New London project The Umlauts embody groove and psychedelic sensibility on their hypnotic debut release Boiler Suits & Combat Boots. Mind-bending organ sounds, Kraftwerk-esque electronic textures, drum machines and a groove that melds dance music with post-punk, their 6min 26secs debut offering truly takes no prisoners. As the band put it, “Boiler Suits and Combat Boots is a humorous take on how artists fetishize Berlin as being the centre of the ‘cool’ art world and the dystopian uniformity that is contained within this.” Their debut EP Ü is expected in June. Find the band on Spotify here.


Torrid Horror
‘To Tear at the Sea’

Welcome to South Coast outfit Torrid Horror‘s new release To Tear At The Sea, it’s an organ-led cauldron of seasick post-punk which boils over into a groove-heavy brass section for a send off you just don’t expect – but thoroughly enjoy.

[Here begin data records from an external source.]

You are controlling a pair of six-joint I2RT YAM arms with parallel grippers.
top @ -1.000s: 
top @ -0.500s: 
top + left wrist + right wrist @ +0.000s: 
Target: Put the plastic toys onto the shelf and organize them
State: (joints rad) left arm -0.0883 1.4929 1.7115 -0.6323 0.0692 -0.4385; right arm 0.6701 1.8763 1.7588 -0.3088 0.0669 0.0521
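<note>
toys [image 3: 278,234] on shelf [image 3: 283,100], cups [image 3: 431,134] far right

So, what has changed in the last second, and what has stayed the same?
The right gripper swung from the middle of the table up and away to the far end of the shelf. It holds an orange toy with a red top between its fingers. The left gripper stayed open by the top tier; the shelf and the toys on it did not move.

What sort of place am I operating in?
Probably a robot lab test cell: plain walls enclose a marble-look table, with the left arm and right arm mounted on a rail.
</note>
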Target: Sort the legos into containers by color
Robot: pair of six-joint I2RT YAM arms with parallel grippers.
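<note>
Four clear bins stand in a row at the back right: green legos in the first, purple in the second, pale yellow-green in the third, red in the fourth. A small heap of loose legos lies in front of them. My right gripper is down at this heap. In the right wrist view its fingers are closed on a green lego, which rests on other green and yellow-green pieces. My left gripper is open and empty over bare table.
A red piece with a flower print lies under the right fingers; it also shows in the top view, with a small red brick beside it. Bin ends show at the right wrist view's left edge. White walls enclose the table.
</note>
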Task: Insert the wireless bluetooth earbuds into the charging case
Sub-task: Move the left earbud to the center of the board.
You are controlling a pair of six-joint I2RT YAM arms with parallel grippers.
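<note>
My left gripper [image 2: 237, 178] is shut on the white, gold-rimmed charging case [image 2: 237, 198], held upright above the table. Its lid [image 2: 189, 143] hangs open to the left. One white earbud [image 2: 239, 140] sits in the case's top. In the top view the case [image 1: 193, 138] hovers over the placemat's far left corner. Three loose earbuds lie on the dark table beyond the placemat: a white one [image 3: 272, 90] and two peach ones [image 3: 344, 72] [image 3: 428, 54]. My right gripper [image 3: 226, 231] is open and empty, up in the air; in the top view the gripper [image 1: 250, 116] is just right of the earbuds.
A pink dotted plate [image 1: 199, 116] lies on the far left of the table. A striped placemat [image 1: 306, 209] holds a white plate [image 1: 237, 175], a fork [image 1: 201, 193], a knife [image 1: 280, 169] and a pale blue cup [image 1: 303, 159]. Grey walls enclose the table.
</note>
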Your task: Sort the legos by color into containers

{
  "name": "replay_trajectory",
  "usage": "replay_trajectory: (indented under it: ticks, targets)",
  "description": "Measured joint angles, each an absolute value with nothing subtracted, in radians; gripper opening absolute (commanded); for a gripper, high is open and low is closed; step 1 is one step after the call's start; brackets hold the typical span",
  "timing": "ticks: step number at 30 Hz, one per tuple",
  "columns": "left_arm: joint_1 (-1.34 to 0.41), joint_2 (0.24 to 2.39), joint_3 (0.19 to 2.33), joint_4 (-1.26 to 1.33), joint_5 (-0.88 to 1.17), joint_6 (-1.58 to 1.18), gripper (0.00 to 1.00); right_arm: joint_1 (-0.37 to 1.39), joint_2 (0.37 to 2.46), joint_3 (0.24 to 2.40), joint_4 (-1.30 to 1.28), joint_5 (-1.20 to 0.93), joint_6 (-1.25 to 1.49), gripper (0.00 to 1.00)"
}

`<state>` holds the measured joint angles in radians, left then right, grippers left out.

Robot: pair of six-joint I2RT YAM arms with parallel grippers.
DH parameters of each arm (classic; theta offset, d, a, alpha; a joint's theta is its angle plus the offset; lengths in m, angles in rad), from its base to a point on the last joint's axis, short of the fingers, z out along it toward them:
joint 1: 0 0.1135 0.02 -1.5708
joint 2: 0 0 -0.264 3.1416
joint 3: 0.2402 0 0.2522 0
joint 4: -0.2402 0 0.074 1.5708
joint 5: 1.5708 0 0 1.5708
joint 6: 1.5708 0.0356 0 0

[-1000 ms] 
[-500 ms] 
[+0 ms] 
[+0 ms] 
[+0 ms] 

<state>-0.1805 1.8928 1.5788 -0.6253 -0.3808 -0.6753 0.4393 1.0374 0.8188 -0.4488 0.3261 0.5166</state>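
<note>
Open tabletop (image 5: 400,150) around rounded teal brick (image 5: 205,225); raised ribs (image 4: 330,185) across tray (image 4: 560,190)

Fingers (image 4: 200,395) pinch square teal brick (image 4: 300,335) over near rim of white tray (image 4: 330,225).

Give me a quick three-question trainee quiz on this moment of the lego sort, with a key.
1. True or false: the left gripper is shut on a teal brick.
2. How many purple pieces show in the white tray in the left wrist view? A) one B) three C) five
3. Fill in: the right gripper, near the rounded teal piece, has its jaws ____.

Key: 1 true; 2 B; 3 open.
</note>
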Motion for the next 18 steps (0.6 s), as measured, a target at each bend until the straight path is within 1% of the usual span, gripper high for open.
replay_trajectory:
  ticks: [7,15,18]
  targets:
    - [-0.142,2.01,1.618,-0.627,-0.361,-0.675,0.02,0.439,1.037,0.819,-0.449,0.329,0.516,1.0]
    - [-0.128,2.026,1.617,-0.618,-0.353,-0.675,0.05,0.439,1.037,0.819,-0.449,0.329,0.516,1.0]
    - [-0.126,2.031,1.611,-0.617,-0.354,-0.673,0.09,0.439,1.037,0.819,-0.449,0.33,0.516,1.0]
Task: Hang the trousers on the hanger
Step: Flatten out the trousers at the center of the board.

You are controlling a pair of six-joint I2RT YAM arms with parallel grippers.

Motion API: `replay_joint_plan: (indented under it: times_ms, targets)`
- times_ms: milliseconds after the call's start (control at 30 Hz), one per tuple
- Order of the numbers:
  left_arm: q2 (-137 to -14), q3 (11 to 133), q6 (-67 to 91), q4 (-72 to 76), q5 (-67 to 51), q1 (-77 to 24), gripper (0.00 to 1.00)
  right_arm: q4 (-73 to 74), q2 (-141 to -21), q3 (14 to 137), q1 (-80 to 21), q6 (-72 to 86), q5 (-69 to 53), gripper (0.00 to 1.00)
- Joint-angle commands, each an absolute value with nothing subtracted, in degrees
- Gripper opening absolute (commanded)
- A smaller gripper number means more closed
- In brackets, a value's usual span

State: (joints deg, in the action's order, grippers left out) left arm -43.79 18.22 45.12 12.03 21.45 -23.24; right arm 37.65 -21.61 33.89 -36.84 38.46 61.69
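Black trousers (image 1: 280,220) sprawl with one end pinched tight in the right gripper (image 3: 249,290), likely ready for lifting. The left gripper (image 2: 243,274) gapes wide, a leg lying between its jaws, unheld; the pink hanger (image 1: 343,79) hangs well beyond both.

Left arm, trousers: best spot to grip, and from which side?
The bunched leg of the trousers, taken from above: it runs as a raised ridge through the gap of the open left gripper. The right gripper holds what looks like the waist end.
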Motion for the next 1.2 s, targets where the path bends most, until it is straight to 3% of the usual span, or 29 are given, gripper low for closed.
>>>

The track comes in at 7min 5secs to allow some breathing room for such a departure in sound, but due to the stellar musicianship and unique vision the track breaks new ground as opposed to sounding disjointed. One for the live stage no doubt, hold your Strange House-era The Horrors references until you reach the grand finale and pass the spoken word junction, there’s more than meets the eye to love within. Find the band on Spotify here.


Pushpin
‘Apples’

Only three releases in, South London’s Pushpin have developed a sound that encapsulates the spirited and vocally intricate nature of quality indie music. But they don’t leave it there, they must push further, and further they travel. With Apples, a heavier instrumental focus and tightknit drumming is swamped by pulsating electronics, bringing an underlying layer of grit and drive to the somewhat clean-cut set up. With hooks coming out of their ears, each release is slab of perfectly playful pop. Find the band on Spotify here.


Scowl
‘Lord Porno’

Scowl are new signees to London label Blitzcat Records, their heavy but instrumentally-lean take on punk-tinged and psych-scorched rock makes new single Lord Porno a remarkable listen. Their debut single The Virgin marks itself with a slow-burning groove that throws up images of a sludgy Gang Of Four, new release Lord Porno is angsty and driven with flecks of psychedelia that stain the track’s rolling rhythms. Vocally it’s murderous and possessed balanced only by it’s otherworldly guitarplay. Find the band on Spotify here.


The Lowtones
‘Glass World’

Taken from their self-titled album released in March of this year, Norwich outfit The Lowtones effortlessly drift through the subtle instrumental textures that made 70’s post-punk so magnetic. The song in question is called Glass World and acts as the closing track on the album, providing an emotionally drenched lyrical display and a guitar tone and driving bass growl that reflects the subtlety of self-reflection. With the vocals echoing the intimacy of The Chameleons and The Cure combined, The Lowtones provide a personal journey of tangible emotion. Find the band on Spotify here.


Negative Nancies
‘Monkey Chest’

Art-punk trio Negative Nancies belong to the creatively-free scene of Dunedin in New Zealand. Recent release Monkey Chest is a riot, a cavernous and beat-driven practice of experimentalism. It’s vocally melodic and excels with straying guitar lines and a casio keyboard sound that cuts through the track and turns it on it’s head. The closest thing I can think of that it kind of reminds me of is the early output of The Kills, but even that is a stretch. Certainly unique in it’s beautifully chaotic structure, Monkey Chest is cut from the band’s album which is due this month. Find them on Bandcamp here.